The circulation of water through the Earth climate system helps sustain life. The hydrological cycle is linked to the energy cycle and to biogeochemical processes including the carbon cycle. Simulating the various processes that interact to form the hydrological cycle is a daunting task for climate models. In particular, over land, interactions between precipitation and the vegetation/soil system determine the partitioning of water into various storage reservoirs and the subsequent release of water vapor to the atmosphere. Successful simulation of these interactions by the land surface component of a climate model requires detailed representation of processes such as interception, throughfall, canopy drip, snow accumulation and ablation, infiltration, surface and subsurface runoff, soil moisture, and the partitioning of evapotranspiration (ET) between canopy evaporation, transpiration, and soil evaporation. Depending on the capabilities of the model, the water cycle components may interact with and affect the simulation of biogeochemical processes such as the carbon and nitrogen cycles, dust and trace gas emissions, water and carbon isotopes, and vegetation dynamics.
 The Community Land Model version 3 (CLM3) represents land surface processes within the context of a global climate simulation [Oleson et al., 2004]. Dickinson et al.  described the climate statistics of CLM3 when coupled to the Community Climate System Model (CCSM3) [Collins et al., 2006]. Hack et al.  provided an analysis of selected features of the land hydrological cycle. Bonan and Levis  evaluated global plant biogeography and net primary production from CLM3 when coupled to a dynamic global vegetation model (DGVM). Lawrence et al.  examined the impact of changes in CLM3 hydrological parameterizations on partitioning of ET and its effect on the timescales of ET response to precipitation events, interseasonal soil moisture storage, soil moisture memory, and land-atmosphere coupling. Qian et al.  evaluated CLM3's performance in simulating soil moisture content, runoff, and river discharge when forced by observed precipitation, temperature and other atmospheric data. Although the simulation of land surface climate by CLM3 is in many ways adequate [Dickinson et al., 2006], most of the unsatisfactory aspects of the simulated climate described in these studies can be traced directly to a deficient simulation of the hydrological cycle.

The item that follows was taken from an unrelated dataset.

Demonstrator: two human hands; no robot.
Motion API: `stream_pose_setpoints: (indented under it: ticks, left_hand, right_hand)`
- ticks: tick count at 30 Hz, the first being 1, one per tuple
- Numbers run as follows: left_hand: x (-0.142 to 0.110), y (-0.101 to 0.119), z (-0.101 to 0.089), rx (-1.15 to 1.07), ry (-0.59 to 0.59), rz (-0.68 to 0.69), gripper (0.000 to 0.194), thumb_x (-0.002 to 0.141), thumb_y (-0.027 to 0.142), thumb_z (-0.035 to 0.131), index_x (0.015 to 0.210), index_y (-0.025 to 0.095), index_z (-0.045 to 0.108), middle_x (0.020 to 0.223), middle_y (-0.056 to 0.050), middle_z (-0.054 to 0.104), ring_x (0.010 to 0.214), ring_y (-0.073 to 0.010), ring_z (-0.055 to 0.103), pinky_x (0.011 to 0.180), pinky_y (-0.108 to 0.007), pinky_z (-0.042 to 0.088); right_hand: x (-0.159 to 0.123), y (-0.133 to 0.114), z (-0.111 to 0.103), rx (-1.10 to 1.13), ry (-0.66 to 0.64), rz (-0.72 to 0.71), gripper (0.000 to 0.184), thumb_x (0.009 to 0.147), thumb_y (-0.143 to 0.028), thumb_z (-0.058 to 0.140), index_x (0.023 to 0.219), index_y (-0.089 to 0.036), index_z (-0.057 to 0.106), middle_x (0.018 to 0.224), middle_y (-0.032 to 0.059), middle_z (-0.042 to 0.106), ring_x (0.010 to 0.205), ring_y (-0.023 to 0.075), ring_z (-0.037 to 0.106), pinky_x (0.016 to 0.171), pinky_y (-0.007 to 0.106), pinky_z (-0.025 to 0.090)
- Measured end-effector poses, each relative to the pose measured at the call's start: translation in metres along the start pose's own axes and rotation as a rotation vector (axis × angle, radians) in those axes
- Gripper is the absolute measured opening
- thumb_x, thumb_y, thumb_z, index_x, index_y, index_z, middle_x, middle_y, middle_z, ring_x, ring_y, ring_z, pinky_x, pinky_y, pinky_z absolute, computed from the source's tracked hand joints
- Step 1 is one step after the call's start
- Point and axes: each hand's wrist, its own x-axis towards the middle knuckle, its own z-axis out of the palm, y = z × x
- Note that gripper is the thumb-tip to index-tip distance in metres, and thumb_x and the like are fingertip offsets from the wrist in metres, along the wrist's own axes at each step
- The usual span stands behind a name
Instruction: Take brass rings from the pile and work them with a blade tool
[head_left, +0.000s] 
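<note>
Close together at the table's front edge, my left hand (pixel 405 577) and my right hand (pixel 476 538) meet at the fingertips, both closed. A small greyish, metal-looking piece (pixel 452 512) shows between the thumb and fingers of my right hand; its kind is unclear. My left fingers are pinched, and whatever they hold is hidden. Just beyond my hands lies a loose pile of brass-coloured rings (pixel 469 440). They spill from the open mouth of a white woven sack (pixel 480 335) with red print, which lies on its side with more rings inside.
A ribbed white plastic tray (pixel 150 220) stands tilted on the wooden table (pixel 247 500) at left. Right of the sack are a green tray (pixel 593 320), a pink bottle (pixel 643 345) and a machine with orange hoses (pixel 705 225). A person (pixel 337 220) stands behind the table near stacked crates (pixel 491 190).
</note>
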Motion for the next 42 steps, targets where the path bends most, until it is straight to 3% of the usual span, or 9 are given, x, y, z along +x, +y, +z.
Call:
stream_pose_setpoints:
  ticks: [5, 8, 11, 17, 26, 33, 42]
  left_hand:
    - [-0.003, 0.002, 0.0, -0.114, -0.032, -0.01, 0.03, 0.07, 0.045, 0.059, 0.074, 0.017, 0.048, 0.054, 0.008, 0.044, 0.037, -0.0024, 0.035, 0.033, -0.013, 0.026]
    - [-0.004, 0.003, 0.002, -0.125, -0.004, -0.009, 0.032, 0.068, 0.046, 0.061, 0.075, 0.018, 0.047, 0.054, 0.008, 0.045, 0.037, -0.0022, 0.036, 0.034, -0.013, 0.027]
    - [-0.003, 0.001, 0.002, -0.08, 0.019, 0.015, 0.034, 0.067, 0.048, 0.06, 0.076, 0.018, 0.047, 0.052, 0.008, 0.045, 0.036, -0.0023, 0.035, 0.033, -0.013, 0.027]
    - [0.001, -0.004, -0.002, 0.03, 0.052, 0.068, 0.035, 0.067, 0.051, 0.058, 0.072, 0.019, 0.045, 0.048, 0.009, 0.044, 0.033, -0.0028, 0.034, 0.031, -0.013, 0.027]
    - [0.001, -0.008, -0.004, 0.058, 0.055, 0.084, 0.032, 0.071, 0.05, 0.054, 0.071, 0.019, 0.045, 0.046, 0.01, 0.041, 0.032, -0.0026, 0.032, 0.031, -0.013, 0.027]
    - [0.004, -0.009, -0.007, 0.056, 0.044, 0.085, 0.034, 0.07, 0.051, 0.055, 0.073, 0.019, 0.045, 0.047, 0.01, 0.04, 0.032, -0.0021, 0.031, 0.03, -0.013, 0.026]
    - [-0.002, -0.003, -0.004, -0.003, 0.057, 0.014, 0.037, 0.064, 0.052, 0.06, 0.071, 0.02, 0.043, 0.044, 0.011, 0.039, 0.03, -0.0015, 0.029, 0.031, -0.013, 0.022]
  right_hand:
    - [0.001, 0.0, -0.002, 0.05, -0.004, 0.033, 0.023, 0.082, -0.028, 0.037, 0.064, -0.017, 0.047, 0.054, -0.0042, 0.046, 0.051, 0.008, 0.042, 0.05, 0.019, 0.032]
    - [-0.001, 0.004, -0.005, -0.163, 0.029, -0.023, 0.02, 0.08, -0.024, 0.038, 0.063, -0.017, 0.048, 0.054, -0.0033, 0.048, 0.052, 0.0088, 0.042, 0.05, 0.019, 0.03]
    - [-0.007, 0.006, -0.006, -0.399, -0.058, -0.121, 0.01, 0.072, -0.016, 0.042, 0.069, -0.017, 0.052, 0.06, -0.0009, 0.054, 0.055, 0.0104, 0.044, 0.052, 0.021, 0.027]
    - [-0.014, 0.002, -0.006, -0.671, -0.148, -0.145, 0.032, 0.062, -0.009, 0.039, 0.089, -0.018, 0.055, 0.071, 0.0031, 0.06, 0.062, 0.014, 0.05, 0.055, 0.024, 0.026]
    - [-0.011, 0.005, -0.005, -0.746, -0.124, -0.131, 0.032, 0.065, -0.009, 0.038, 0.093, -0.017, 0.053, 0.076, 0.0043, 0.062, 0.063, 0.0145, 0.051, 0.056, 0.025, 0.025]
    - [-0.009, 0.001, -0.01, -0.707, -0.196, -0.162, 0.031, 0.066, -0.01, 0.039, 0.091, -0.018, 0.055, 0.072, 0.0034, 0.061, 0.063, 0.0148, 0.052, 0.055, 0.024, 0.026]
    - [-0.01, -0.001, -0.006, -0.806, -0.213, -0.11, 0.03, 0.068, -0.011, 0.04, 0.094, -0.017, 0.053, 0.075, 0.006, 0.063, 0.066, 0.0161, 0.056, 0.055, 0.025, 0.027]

 A poor simulation of the hydrological cycle in the Amazon basin is in part due to insufficient precipitation from the atmospheric model but is exacerbated by unrealistic partitioning of ET and deficiencies in runoff and soil water storage. This is also evident in off-line simulations forced with observed precipitation [Qian et al., 2006]. The simulated present-day climate is biased warm and dry with lower runoff than observed [Dickinson et al., 2006; Lawrence et al., 2007; Hack et al., 2006]. In particular, these studies indicate that the simulated ET is dominated by soil and canopy evaporation instead of by transpiration as observed. The deficiencies result in a poor simulation of vegetation biogeography with much less cover of broadleaf evergreen trees and more of deciduous trees than observed [Bonan and Levis, 2006]. On a global scale, forest cover is underestimated compared to observations in favor of grasses because of dry soils. Lawrence and Chase  have noted that because of the unrealistic partitioning of ET, improved surface data sets of leaf and stem area index and plant functional type were unable to rectify temperature and precipitation biases in the coupled modeling system. Other hydrology-related problems in the model include low gross primary production (GPP) [Bonan and Levis, 2006] and poor simulation of the magnitude and seasonality of runoff and soil water storage in regions with frozen soil [Niu and Yang, 2006].
 As a community model, CLM has benefited from a number of scientists willing to scrutinize its scientific contents, offer constructive criticism, and improve its performance. Several new parameterizations designed to address the specific deficiencies in CLM3 have been proposed [Niu et al., 2005; Niu and Yang, 2006; Niu et al., 2007; Thornton and Zimmermann, 2007; Lawrence and Chase, 2007; Lawrence et al., 2007]. Validation and sensitivity testing of the individual parameterizations have been addressed by the respective authors. While these individual parameterizations have clearly been shown to be beneficial in alleviating specific biases in the model, how they might interact with each other and the net effect on the simulation of the hydrological cycle have not previously been examined. This paper describes the implementation of these parameterizations and reports on the aggregated effects on the hydrology of CLM on a global scale. We show that in general the new parameterizations result in a more realistic depiction of the hydrologic cycle. We also demonstrate that the improved hydrology translates into better simulation of global GPP and present-day vegetation biogeography. On the other hand, the analysis of the new model presented here is somewhat limited by the lack of observed data at global scales (e.g., surface energy partitioning). Thus, Stöckli et al.  examine the performance of the new model at local scales by making use of a network of long-term ground-based ecosystem observations (FLUXNET [Baldocchi et al., 2001]). These flux tower sites span a wide range of ecosystems and climate zones and are used to examine in more detail the model parameterizations of heat, water and carbon exchanges.